When drawing box and whisker plots, how do you know when you no longer need to draw the whiskers? For instance, in the following data points: 3,42,45,55,56,58,and 84, you do not need whiskers. However, in the data points: 12,35,37,41,53,58,59,91, you do need whiskers. Thanks!

When drawing box and whisker plots, the decision about whether to include whiskers depends on the presence of any outlier values in the data set. Outliers are values that are significantly smaller or larger than the majority of the data points.

To determine if whiskers are needed, you need to calculate the lower quartile (Q1), the upper quartile (Q3), and the interquartile range (IQR) of the dataset. The quartiles divide the data into four equal parts, with Q1 being the value below which 25% of the data falls and Q3 being the value below which 75% of the data falls. The IQR is the range between Q1 and Q3.
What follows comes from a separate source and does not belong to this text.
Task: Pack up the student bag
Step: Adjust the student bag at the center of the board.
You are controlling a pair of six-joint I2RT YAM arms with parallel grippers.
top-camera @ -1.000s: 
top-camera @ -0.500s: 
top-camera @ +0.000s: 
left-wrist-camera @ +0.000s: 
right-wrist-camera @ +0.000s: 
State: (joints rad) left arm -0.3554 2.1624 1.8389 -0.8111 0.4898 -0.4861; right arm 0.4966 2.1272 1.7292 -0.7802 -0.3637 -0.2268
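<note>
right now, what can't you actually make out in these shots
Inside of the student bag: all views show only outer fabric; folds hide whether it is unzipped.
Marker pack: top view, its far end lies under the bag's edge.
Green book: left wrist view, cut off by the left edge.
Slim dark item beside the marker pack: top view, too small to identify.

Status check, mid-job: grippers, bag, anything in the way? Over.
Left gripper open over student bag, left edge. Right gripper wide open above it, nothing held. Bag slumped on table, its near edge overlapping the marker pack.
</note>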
To find outliers, you can use the following formula:
1. Calculate Q1 - 1.5 * IQR
2. Calculate Q3 + 1.5 * IQR

Any data point that is smaller than the Q1 - 1.5 * IQR or larger than Q3 + 1.5 * IQR is considered an outlier.

If there are no outliers in the dataset, you do not need to draw whiskers. In your example, the first set of data points (3, 42, 45, 55, 56, 58, and 84) does not have any outliers, so you wouldn't draw whiskers.

However, in the second set of data points (12, 35, 37, 41, 53, 58, 59, 91), you need to calculate Q1, Q3, and IQR. Suppose Q1 = 35, Q3 = 58, and IQR = Q3 - Q1 = 58 - 35 = 23. Then, using the outlier formula:

Q1 - 1.5 * IQR = 35 - 1.5 * 23 = 35 - 34.5 = 0.5
Q3 + 1.5 * IQR = 58 + 1.5 * 23 = 58 + 34.5 = 92.5

Since one data point, 91, is larger than Q3 + 1.5 * IQR, it is considered an outlier. Therefore, you would draw whiskers in this case.

Remember, the whiskers on a box and whisker plot extend to the lowest non-outlier value and the highest non-outlier value. Any data points beyond that are considered outliers and are represented as individual points outside the whiskers.